Most blog engines are dynamic (meaning that the contents are stored on the web server, as text files or inside a database, and that the actual HTML pages are only generated when requested), but Blosxom (and probably PyBlosxom, its Python cousin, as well) also allows for the generation of static web sites (i.e., we can generate all the HTML pages at once and only transfer them to the web server).

http://www.blosxom.com/
http://research.operationaldynamics.com/blogs/andrew/meta/blosxom/blosxom-colophon.html
http://groups.yahoo.com/group/blosxom/
http://blosxom.ookee.com/blog/
http://hail2u.net/archives/bsk.html
http://www.blosxom.com/plugins/
http://fletcher.freeshell.org/wiki/BlosxomPlugins

A Naked blog

Let us first check how (if) it works and how it looks with no configuration, no plugin whatsoever.

Installation

I download it:

wget http://www.blosxom.com/downloads/blosxom.zip
unzip blosxom.zip

I edit a few variables:

vi blosxom.cgi

namely,

$blog_title = "Vincent Zoonekynd's Weblog";
$blog_description = "Vincent Zoonekynd's Weblog";
$datadir = "/tmp/Blogs/Txt";         # Where the raw, unprocessed, *.txt articles are
$static_dir = "/tmp/Blogs/Result";   # Where to store the HTML and RSS files
$static_password = "noPassword";
$static_entries = 1;                 # A spent a LONG time trying to find
                                     # why the individual entries were not
		       # created...
$url = "file:///home/zoonek/notes/blosxom/Result";   # This is just a test:
                                                     # the result will be
				       # accessed through the
				       # file:// protocol
				       # instead of http://

I write a Makefile:

all:
        rm -rf Result
 perl blosxom.cgi -password=noPassword

I put some *.txt files in the $datadir directory:

zoonek@gentoo /tmp/Blogs/Txt $ find
.
./Linux
./Linux/2005-09-01_Mandrake_10_1.txt
./Linux/2005-12-01_Mandrake_2006.txt
./Linux/2005-12-23-Suse.txt
./Linux/2005-12-31_Ubuntu.txt
./Linux/2006-01-01_Gentoo.txt
./Photo
./Photo/2005-10-09_Nikon_D50.txt
./Photo/2006-01-14_Book__Beyond__Visions_of_the_Interplanetary_Probes.txt

and I generate the files:

make

Results

I can then check the results in the $static_dir directory.

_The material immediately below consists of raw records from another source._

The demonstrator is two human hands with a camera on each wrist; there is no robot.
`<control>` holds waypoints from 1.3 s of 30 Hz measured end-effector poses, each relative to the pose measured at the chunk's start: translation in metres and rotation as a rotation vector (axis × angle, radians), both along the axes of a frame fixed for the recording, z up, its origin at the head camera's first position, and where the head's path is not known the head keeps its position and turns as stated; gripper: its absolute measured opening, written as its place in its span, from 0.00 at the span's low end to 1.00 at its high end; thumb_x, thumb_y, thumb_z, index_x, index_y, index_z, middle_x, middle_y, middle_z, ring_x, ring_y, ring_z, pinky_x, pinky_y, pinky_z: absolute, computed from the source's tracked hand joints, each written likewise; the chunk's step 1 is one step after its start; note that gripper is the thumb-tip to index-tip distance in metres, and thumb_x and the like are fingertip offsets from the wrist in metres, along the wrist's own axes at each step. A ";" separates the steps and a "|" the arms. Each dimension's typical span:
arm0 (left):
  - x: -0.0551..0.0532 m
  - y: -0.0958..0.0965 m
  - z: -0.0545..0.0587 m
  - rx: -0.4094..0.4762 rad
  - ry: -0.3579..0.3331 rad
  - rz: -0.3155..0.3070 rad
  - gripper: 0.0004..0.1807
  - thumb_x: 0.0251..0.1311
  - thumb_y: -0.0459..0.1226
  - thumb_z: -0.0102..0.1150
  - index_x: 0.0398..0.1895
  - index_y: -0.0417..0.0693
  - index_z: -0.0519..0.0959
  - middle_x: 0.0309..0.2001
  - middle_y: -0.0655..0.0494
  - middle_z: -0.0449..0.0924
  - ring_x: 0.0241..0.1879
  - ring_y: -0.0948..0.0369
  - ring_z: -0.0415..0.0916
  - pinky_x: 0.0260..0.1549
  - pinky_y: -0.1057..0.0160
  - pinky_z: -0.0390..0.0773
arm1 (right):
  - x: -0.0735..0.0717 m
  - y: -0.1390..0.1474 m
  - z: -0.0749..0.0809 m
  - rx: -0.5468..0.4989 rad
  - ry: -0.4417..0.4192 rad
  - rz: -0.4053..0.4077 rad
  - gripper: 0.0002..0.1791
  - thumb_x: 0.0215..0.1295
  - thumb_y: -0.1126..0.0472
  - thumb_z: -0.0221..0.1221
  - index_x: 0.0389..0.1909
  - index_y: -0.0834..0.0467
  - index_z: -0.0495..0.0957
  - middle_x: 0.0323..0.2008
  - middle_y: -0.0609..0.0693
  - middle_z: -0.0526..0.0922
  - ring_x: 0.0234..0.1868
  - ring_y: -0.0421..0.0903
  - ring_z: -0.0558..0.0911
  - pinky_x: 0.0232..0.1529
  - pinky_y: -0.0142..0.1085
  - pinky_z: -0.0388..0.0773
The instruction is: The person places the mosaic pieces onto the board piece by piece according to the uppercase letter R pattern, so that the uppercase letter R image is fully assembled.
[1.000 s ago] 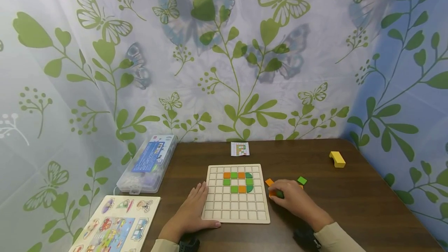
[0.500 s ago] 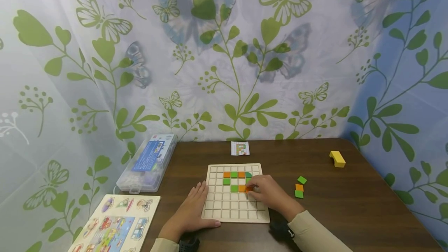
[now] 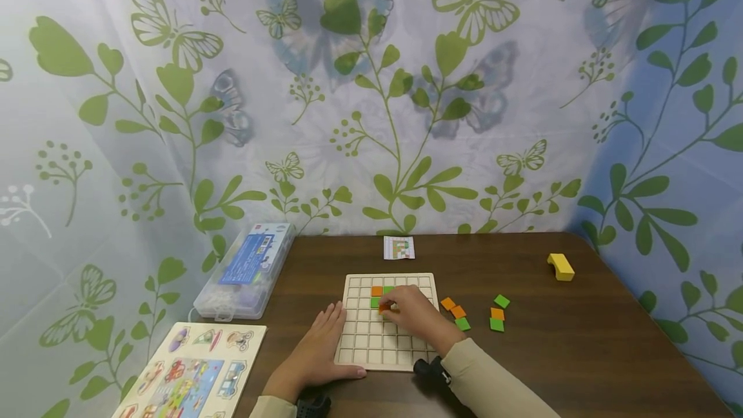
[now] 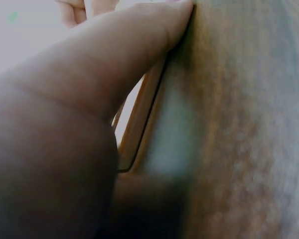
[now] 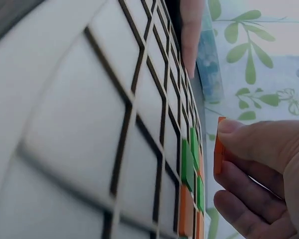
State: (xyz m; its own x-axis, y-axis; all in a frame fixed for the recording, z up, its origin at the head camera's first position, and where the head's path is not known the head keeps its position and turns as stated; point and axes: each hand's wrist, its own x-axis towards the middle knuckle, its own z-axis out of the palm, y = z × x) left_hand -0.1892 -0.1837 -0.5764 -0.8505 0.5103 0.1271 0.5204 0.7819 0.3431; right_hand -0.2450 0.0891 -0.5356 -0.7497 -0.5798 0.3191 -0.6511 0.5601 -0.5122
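Note:
A square wooden grid board (image 3: 368,342) lies flat on the table, with green and orange tiles in some upper cells. My left hand (image 3: 316,350) rests along its left side, fingers straight and the thumb at the lower left corner. Over the board, my right hand (image 3: 415,312) pinches an orange tile (image 5: 219,147) between thumb and fingers. In the right wrist view that tile is held just off the board, near a green tile (image 5: 187,163) lying in its cell. In the head view the right hand hides part of the laid tiles. The left wrist view shows the left thumb (image 4: 139,35) against the board's edge.
Loose orange and green tiles, such as a green one (image 3: 462,324), lie right of the board. Farther right is a yellow arch block (image 3: 561,267). A small pattern card (image 3: 398,248) lies behind the board. A clear plastic case (image 3: 246,273) and picture puzzle (image 3: 188,369) are at the left.
My right hand has come from the loose tiles at the right, across the board's right side, to its upper middle with an orange tile. The left hand has stayed in place.

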 end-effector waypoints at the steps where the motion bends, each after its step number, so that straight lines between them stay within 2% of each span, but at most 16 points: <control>1: 0.000 0.000 0.000 0.002 0.001 -0.001 0.72 0.53 0.76 0.62 0.81 0.28 0.53 0.81 0.34 0.50 0.80 0.40 0.45 0.77 0.42 0.49 | 0.000 -0.003 0.000 0.001 0.001 -0.003 0.07 0.68 0.66 0.71 0.45 0.58 0.90 0.41 0.46 0.88 0.43 0.43 0.86 0.45 0.38 0.85; 10: 0.000 -0.001 -0.002 0.003 0.005 0.004 0.72 0.53 0.77 0.61 0.82 0.29 0.52 0.81 0.35 0.49 0.81 0.41 0.43 0.77 0.42 0.48 | -0.002 -0.021 -0.006 -0.016 0.003 -0.013 0.08 0.65 0.68 0.73 0.44 0.60 0.90 0.39 0.46 0.89 0.42 0.40 0.86 0.45 0.36 0.85; 16: -0.001 0.000 -0.004 -0.009 -0.021 0.014 0.73 0.52 0.79 0.59 0.83 0.32 0.51 0.82 0.37 0.47 0.82 0.44 0.41 0.78 0.44 0.45 | -0.004 -0.026 -0.011 -0.022 -0.025 -0.031 0.07 0.64 0.69 0.73 0.42 0.59 0.90 0.37 0.45 0.88 0.39 0.38 0.84 0.42 0.36 0.84; 23: -0.002 -0.001 -0.004 -0.016 -0.020 0.015 0.74 0.52 0.80 0.58 0.83 0.32 0.50 0.83 0.38 0.46 0.82 0.44 0.41 0.78 0.44 0.45 | -0.002 -0.026 -0.013 -0.028 -0.032 -0.043 0.06 0.64 0.68 0.74 0.39 0.57 0.90 0.36 0.44 0.86 0.39 0.39 0.82 0.42 0.38 0.84; 34: -0.002 -0.001 -0.005 -0.010 -0.030 0.018 0.74 0.51 0.80 0.59 0.83 0.32 0.51 0.82 0.37 0.47 0.82 0.44 0.41 0.78 0.44 0.45 | 0.000 -0.024 -0.015 -0.046 -0.048 -0.069 0.06 0.63 0.67 0.75 0.39 0.56 0.91 0.37 0.45 0.87 0.41 0.41 0.83 0.44 0.38 0.84; 39: -0.001 -0.001 -0.004 -0.006 -0.030 0.021 0.73 0.51 0.79 0.60 0.83 0.32 0.52 0.82 0.37 0.48 0.82 0.44 0.42 0.78 0.43 0.46 | 0.000 -0.020 -0.016 -0.062 -0.058 -0.093 0.07 0.62 0.67 0.75 0.40 0.55 0.91 0.38 0.44 0.88 0.43 0.41 0.83 0.47 0.41 0.84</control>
State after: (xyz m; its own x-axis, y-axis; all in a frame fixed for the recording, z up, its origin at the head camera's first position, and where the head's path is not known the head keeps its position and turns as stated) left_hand -0.1905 -0.1842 -0.5809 -0.8642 0.4934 0.0984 0.4938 0.7943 0.3539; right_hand -0.2448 0.0689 -0.5518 -0.8174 -0.4873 0.3073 -0.5664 0.5825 -0.5829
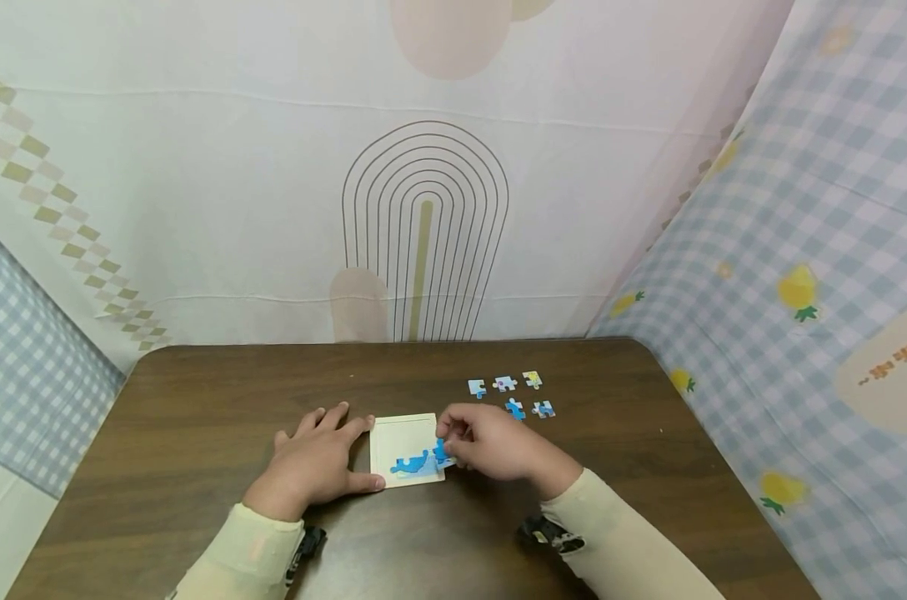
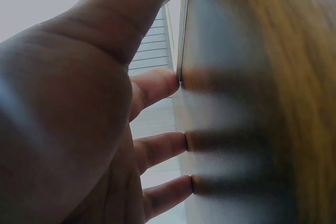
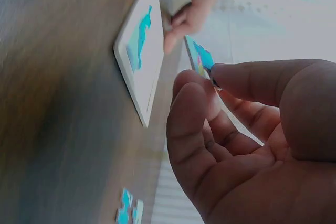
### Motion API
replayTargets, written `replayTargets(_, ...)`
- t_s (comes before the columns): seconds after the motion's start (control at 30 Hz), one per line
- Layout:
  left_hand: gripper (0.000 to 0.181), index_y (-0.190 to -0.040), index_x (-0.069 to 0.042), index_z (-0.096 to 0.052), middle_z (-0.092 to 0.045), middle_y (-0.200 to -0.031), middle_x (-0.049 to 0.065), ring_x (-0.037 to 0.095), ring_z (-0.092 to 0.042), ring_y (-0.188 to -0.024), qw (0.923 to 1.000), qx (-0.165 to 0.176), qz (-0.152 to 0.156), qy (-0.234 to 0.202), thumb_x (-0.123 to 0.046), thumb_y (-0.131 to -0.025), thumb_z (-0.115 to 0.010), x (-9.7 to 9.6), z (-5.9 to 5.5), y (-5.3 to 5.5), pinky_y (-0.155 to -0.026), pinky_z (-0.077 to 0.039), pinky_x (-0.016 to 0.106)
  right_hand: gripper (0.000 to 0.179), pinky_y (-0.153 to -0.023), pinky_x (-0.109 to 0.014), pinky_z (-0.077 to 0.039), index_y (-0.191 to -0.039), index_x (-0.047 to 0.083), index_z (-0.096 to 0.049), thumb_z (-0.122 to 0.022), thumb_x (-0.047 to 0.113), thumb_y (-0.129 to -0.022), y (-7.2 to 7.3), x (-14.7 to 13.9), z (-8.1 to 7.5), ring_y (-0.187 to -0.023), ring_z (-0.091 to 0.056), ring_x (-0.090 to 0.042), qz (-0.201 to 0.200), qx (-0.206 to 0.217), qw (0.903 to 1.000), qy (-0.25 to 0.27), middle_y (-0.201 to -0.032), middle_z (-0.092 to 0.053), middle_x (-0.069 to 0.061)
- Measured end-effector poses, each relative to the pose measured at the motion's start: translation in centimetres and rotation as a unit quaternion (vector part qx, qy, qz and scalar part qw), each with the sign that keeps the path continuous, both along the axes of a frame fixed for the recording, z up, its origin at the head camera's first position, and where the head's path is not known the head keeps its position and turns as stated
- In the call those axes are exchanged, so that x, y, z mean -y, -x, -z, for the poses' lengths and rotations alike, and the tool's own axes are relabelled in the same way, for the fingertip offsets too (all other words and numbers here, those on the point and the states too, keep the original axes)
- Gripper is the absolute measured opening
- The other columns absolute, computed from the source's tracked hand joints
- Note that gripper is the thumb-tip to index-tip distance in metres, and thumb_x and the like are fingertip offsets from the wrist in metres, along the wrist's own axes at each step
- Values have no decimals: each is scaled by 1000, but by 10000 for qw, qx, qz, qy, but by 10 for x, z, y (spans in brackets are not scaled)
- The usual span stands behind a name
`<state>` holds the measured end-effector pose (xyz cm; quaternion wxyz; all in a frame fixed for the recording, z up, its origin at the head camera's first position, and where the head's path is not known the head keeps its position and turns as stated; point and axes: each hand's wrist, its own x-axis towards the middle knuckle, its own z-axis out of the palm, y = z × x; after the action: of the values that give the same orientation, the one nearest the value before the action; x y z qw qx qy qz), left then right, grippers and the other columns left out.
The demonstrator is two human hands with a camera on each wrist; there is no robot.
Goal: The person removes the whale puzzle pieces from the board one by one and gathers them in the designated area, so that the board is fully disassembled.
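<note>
A shallow cream puzzle tray lies on the table, with joined blue puzzle pieces along its near side. My left hand is spread beside it. Its thumb touches the tray's near left corner and its index finger the far left corner; the other fingertips rest on the table. Over the tray's right edge, my right hand pinches a blue puzzle piece between thumb and fingers. In the right wrist view that piece is raised off the tray, partly hidden by the fingertips.
Several loose puzzle pieces lie in two rows on the brown table, beyond my right hand. A patterned white cloth hangs behind the table, and a checked blue cloth hangs on the right.
</note>
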<state>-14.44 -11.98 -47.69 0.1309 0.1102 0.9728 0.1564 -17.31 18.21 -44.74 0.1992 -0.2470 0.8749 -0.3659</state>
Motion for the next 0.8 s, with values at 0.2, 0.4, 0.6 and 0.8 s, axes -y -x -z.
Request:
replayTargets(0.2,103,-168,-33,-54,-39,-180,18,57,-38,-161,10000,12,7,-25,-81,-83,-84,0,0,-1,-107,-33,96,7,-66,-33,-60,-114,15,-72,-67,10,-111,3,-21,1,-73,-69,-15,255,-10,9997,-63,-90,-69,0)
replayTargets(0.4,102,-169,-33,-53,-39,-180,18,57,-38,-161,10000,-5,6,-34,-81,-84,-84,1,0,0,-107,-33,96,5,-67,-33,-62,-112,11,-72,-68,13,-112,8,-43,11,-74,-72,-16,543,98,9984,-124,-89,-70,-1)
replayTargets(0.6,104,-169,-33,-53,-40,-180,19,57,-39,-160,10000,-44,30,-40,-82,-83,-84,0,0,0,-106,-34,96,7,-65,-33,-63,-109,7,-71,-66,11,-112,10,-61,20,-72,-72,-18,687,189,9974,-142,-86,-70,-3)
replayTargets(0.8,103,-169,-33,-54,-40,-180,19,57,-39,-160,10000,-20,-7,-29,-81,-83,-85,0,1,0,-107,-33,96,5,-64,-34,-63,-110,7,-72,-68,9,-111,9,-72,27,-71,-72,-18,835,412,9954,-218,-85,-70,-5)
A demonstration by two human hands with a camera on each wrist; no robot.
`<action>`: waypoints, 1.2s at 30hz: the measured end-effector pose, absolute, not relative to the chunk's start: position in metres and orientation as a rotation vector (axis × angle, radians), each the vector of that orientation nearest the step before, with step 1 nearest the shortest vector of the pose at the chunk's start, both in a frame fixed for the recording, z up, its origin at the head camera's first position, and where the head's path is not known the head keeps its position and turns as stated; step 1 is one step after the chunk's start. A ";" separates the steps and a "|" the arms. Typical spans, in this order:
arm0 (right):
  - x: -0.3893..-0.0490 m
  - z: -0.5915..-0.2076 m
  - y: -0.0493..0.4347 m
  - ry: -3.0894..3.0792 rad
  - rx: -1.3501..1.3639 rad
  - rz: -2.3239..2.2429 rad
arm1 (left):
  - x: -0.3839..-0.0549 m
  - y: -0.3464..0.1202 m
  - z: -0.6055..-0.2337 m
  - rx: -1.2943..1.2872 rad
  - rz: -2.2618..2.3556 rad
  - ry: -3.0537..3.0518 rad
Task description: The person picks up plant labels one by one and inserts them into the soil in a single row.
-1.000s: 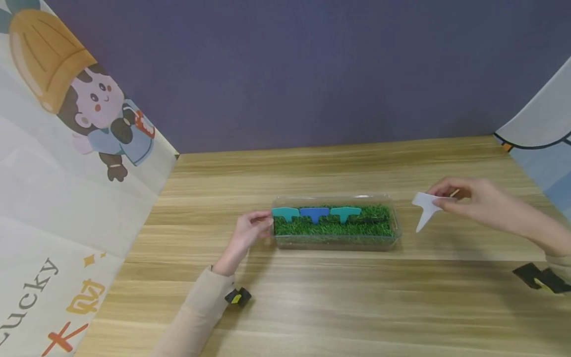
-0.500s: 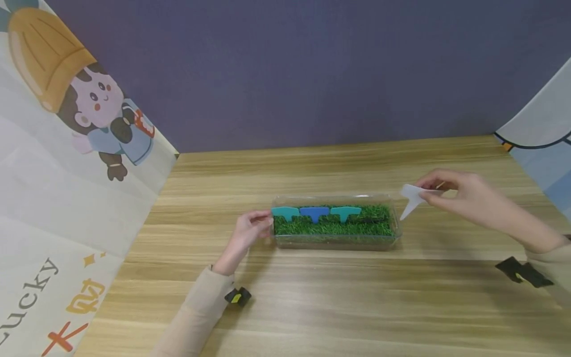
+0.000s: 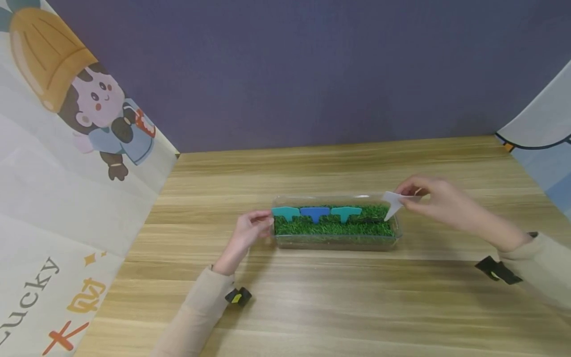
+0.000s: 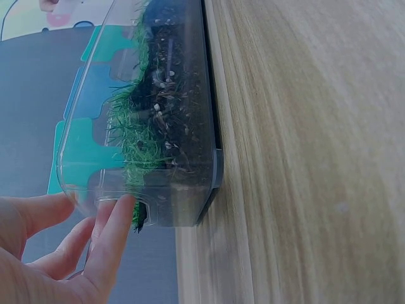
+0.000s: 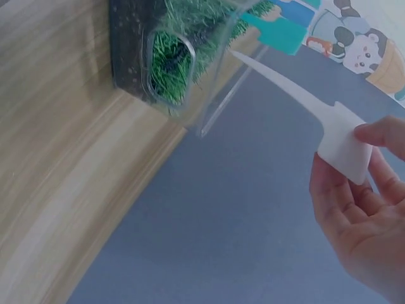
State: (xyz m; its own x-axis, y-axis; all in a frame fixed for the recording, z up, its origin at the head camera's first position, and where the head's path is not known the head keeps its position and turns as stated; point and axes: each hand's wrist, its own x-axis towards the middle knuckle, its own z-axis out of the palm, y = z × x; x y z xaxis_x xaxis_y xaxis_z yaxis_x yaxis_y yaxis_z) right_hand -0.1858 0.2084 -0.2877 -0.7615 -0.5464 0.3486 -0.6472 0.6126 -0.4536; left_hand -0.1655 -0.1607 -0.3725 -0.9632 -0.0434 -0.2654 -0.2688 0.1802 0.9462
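Note:
A clear plastic box point(image 3: 339, 240) holds dark soil and green grass point(image 3: 327, 228). Upright in the grass stand a teal plant label point(image 3: 285, 213), a blue plant label point(image 3: 314, 213) and another teal plant label point(image 3: 346, 212), in a row. My left hand point(image 3: 248, 230) rests its fingertips against the box's left end, fingers fairly straight in the left wrist view. Between thumb and fingers, my right hand point(image 3: 432, 199) pinches the broad head of a white plant label point(image 5: 345, 136). Its pointed stem tilts down and left over the box's right end; whether the tip touches the grass is unclear.
The box stands on a wooden table point(image 3: 312, 302) before a dark blue wall point(image 3: 303, 74). A printed cartoon panel point(image 3: 49, 208) rises at the left, and a light panel point(image 3: 544, 109) at the right. Each wrist wears a small black device point(image 3: 238, 296).
My right hand has moved left with the white plant label, from beside the box to over its right end. My left hand and the box have stayed in place.

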 end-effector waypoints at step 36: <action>-0.202 -0.325 0.184 -2.710 1.078 0.786 | -0.168 -0.160 -0.375 -0.305 1.882 2.275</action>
State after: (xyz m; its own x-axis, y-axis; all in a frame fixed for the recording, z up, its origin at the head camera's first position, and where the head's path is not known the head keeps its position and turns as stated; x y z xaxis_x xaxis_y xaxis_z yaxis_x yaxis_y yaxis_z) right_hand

There are a few problems: it is ugly, I did not provide a stylesheet; all the text is present on the main page, not only the begining, as I was expecting (as I tend to write overly long pages, this is important); my text has not been converted into HTML (in particular, the blank lines have not been turned into paragraph changes); the pictures were not included (and I have no idea where to put them); I do not see how to put an article in several categories (e.g., the comments on a photo book I recently read should be in the "Books" section and in the "Photography" section.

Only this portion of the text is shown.